> **REQUIRED ACTION**
Images don't belong in the copy. Output the rest of the data exactly.

BEGIN

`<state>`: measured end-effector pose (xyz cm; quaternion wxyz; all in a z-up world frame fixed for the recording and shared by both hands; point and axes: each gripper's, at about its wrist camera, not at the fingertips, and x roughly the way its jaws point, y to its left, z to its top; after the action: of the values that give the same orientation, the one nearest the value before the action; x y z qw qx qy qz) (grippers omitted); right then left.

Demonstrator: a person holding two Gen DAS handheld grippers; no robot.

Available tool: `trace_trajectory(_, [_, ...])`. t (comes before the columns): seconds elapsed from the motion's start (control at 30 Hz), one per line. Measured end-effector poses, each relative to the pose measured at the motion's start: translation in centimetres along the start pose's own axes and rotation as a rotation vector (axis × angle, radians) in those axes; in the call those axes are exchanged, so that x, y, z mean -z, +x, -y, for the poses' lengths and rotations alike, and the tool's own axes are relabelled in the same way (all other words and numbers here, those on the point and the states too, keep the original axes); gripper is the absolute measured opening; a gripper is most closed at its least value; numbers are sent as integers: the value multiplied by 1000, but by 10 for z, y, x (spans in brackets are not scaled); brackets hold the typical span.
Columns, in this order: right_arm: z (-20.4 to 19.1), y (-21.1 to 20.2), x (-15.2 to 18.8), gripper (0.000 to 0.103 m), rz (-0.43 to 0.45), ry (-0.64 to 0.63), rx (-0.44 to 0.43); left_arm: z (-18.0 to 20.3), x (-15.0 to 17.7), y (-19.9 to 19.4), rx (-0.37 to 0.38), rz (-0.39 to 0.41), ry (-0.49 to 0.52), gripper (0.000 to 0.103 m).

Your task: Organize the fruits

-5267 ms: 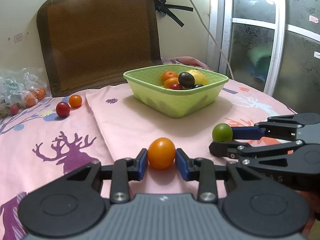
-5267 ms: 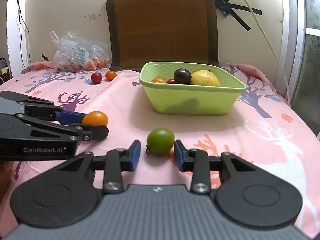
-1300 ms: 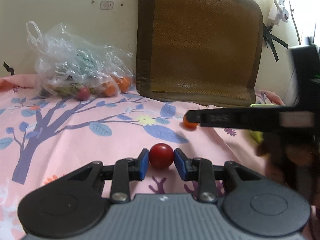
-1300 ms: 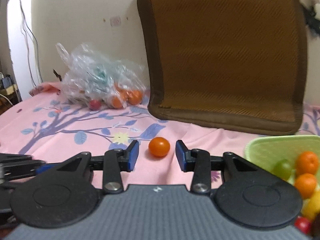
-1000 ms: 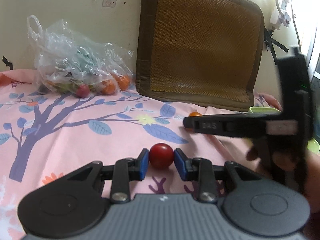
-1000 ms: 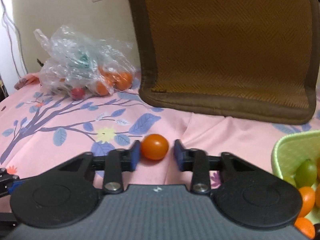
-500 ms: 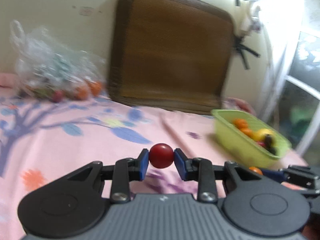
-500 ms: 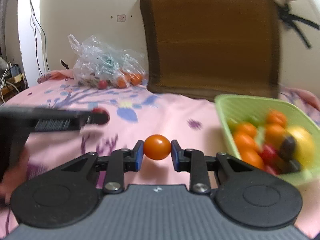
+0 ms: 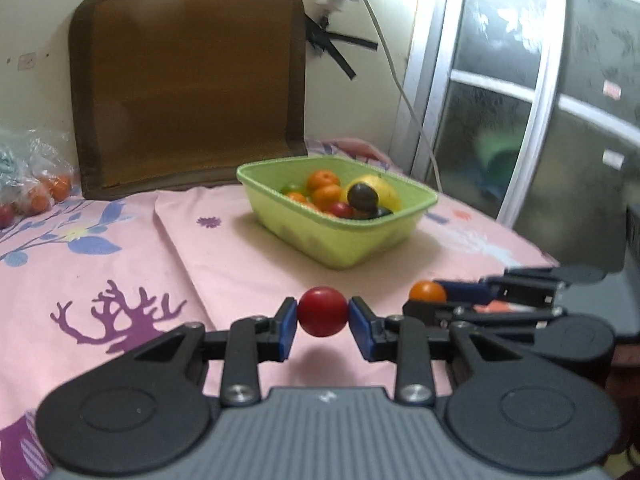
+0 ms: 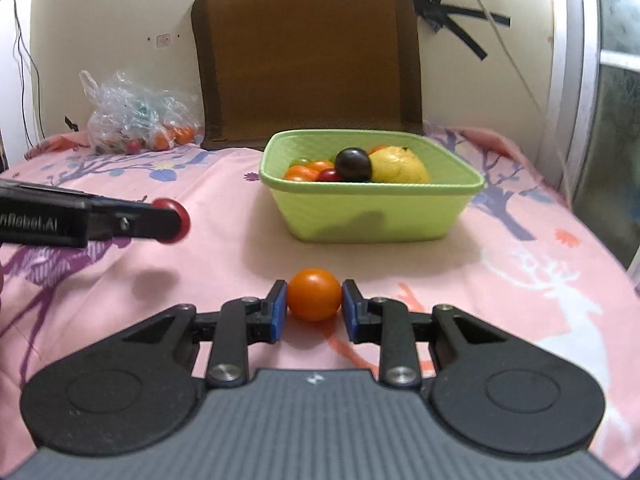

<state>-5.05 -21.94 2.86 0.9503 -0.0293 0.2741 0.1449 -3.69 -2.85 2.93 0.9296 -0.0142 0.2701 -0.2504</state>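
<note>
Through the left wrist camera we see our left gripper (image 9: 322, 322) closed on a red tomato (image 9: 322, 317), the blue fingers (image 9: 287, 329) pressing it from both sides and holding it clear of the pink tabletop (image 9: 224, 256), where its shadow falls just beneath. The green basket (image 9: 344, 242) sits ahead and a little to the right, already carrying oranges, a dark plum and a yellow fruit. Our right gripper (image 9: 430, 300) shows at the right edge, closed on an orange tomato (image 9: 427, 292).

Through the right wrist camera, the right gripper (image 10: 314, 306) pinches the orange tomato (image 10: 314, 294) between its pads, low over the cloth and short of the basket (image 10: 372, 216). The left gripper (image 10: 170, 220) reaches in from the left with the red tomato (image 10: 173, 216) at its tip.

We judge the risks to be these: both tools are heading for the same basket and could knock together over it; a smooth round tomato could squirt out of the narrow pads; and released too high, either could bounce off the heaped fruit and roll away.
</note>
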Motion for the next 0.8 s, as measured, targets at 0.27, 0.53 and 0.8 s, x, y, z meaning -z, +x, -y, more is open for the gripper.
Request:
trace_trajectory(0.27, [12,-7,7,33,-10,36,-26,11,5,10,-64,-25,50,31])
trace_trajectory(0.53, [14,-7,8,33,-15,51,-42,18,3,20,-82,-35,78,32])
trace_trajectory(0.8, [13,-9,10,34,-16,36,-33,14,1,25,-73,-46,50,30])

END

> **RESPONSE**
`<state>`: measured end-effector pose (xyz cm; quaternion wxyz; all in a z-up world frame fixed for the recording and shared by both hands; point and axes: each gripper's, at about its wrist camera, not at the fingertips, and x roughly the way its jaws point, y to its left, z to its top; after the action: of the values that give the same orientation, the one nearest the value before the action; x y z qw qx qy qz) (grippers omitted); right then left.

Demonstrator: a person holding two Gen DAS handheld grippers; no robot.

Available tool: `trace_trajectory(_, [_, ...])`. t (comes before the columns): seconds elapsed from the motion's start (control at 30 Hz), one per line. Measured end-effector poses, each relative to the pose measured at the motion's start: translation in centimetres along the start pose's own axes and rotation as a rotation vector (axis × angle, radians) in those axes; in the call those axes are exchanged, so that x, y, z mean -z, +x, -y, for the poses' lengths and rotations alike, and the tool's own axes are relabelled in the same way (all other words and numbers here, those on the point and the states too, keep the original axes); gripper is the absolute measured opening; a gripper is most closed at its least value; numbers are sent as integers: the value multiplied by 1000, but by 10 for z, y, x (spans in brackets are not scaled); brackets hold the typical span.
Columns, in this order: right_arm: z (-20.4 to 19.1), y (-21.1 to 20.2), x (-15.2 to 18.8), gripper (0.000 to 0.103 m), rz (-0.43 to 0.45), ry (-0.64 to 0.63), rx (-0.44 to 0.43); left_arm: z (-18.0 to 20.3), x (-15.0 to 17.7), y (-19.9 to 19.4), rx (-0.37 to 0.38), rz (-0.39 to 0.41), ry (-0.49 to 0.52), gripper (0.000 to 0.103 m).

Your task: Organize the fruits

-5267 ms: 
-5267 ms: 
-1300 ms: 
-1300 ms: 
-1000 ms: 
-1000 ms: 
-500 ms: 
-500 ms: 
+0 ms: 
+0 ms: 

<state>-5.05 -21.94 2.86 0.9503 -0.0293 0.2741 0.1449 -3.69 -2.85 2.93 0.9296 -0.0142 0.2701 -0.2504</state>
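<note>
Through the left wrist camera we see our left gripper (image 9: 322, 322) closed on a red tomato (image 9: 322, 317), the blue fingers (image 9: 287, 329) pressing it from both sides and holding it clear of the pink tabletop (image 9: 224, 256), where its shadow falls just beneath. The green basket (image 9: 344, 242) sits ahead and a little to the right, already carrying oranges, a dark plum and a yellow fruit. Our right gripper (image 9: 430, 300) shows at the right edge, closed on an orange tomato (image 9: 427, 292).

Through the right wrist camera, the right gripper (image 10: 314, 306) pinches the orange tomato (image 10: 314, 294) between its pads, low over the cloth and short of the basket (image 10: 372, 216). The left gripper (image 10: 170, 220) reaches in from the left with the red tomato (image 10: 173, 216) at its tip.

We judge the risks to be these: both tools are heading for the same basket and could knock together over it; a smooth round tomato could squirt out of the narrow pads; and released too high, either could bounce off the heaped fruit and roll away.
</note>
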Motion for the next 0.8 s, as measured, targets at 0.27, 0.53 and 0.8 s, x, y, z meaning -z, +x, -y, more is open for the gripper.
Request:
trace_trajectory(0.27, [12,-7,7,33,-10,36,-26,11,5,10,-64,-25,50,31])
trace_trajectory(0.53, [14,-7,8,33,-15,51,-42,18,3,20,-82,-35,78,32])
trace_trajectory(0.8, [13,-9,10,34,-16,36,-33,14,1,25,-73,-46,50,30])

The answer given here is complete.